La mañana de este miércoles, en la avenida 27 de Febrero, esquina avenida Tiradentes, el acto de izamiento no fue un simple protocolo, sino un espacio de reafirmación cívica. En el acto de izamiento de la bandera, tomaron la palabra Danilo Ginebra, el presidente de la Fundación Lasallistas Dominicanos, Luis Marte Matos, y el licenciado Juan Pablo Uribe, director de la Comisión Permanente de Efemérides Patrias.
En la actividad estuvieron presentes miembros de la Fundación Lasallistas Dominicanos, representantes del Ayuntamiento del Distrito Nacional, así como familiares y amigos que se sumaron a este acto de afirmación patriótica.
Cada vez que la bandera dominicana asciende al cielo, no solo se eleva un símbolo: se activa una memoria. Una memoria que no pertenece únicamente al pasado, sino que respira en el presente y nos interpela.
Hoy, al conmemorar un nuevo aniversario de aquel primer izamiento en el Cibao, específicamente en La Vega, seis días después de proclamada la independencia, recordamos que la nación no nació de un acto aislado, sino de una continuidad de gestos conscientes. Aquella bandera levantada bajo la inspiración de Juan Pablo Duarte y el compromiso firme de La Trinitaria, no fue solo una declaración política: fue una afirmación espiritual de libertad.
Ese momento, muchas veces mencionado de forma protocolar, encierra una lección más profunda. La patria no se funda una vez: se construye todos los días. Y cada generación tiene la responsabilidad de volver a izarla, no solo en los mástiles, sino en la conciencia colectiva.

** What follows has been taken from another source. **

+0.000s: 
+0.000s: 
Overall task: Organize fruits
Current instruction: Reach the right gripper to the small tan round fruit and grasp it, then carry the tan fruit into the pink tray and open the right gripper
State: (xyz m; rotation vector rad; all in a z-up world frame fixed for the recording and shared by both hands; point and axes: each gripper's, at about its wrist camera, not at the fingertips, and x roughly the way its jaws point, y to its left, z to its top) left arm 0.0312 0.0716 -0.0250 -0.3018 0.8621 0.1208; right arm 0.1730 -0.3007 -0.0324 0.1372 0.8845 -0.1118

Para quienes formamos parte de la Fundación Lasallistas Dominicanos, este hecho adquiere un significado aún más trascendente. Nos recuerda que educar es también un acto patriótico; que formar ciudadanos críticos, sensibles y comprometidos es una manera concreta de sostener la nación.
En ese espíritu, la Fundación Lasallistas Dominicanos hace un llamado a toda la ciudadanía a seguir izando la bandera dominicana en cada plaza pública, en cada comunidad, en cada espacio donde pueda mostrarse con orgullo nuestro símbolo patrio. Que la bandera no sea solo presencia en fechas conmemorativas, sino signo vivo de identidad, compromiso y pertenencia.
Porque una bandera no se defiende únicamente con discursos, sino con acciones coherentes. Con instituciones que funcionen, con cultura viva, con justicia social y con una ética que no se negocie.
Que este izamiento no quede reducido al gesto ceremonial de una mañana. Que sea, más bien, un compromiso renovado con la República, con su historia y con su porvenir. Que cada bandera levantada en nuestras plazas y espacios públicos sea también una conciencia levantada, una voluntad firme y una decisión compartida de construir una nación más justa, más digna y más fiel a los ideales que le dieron origen.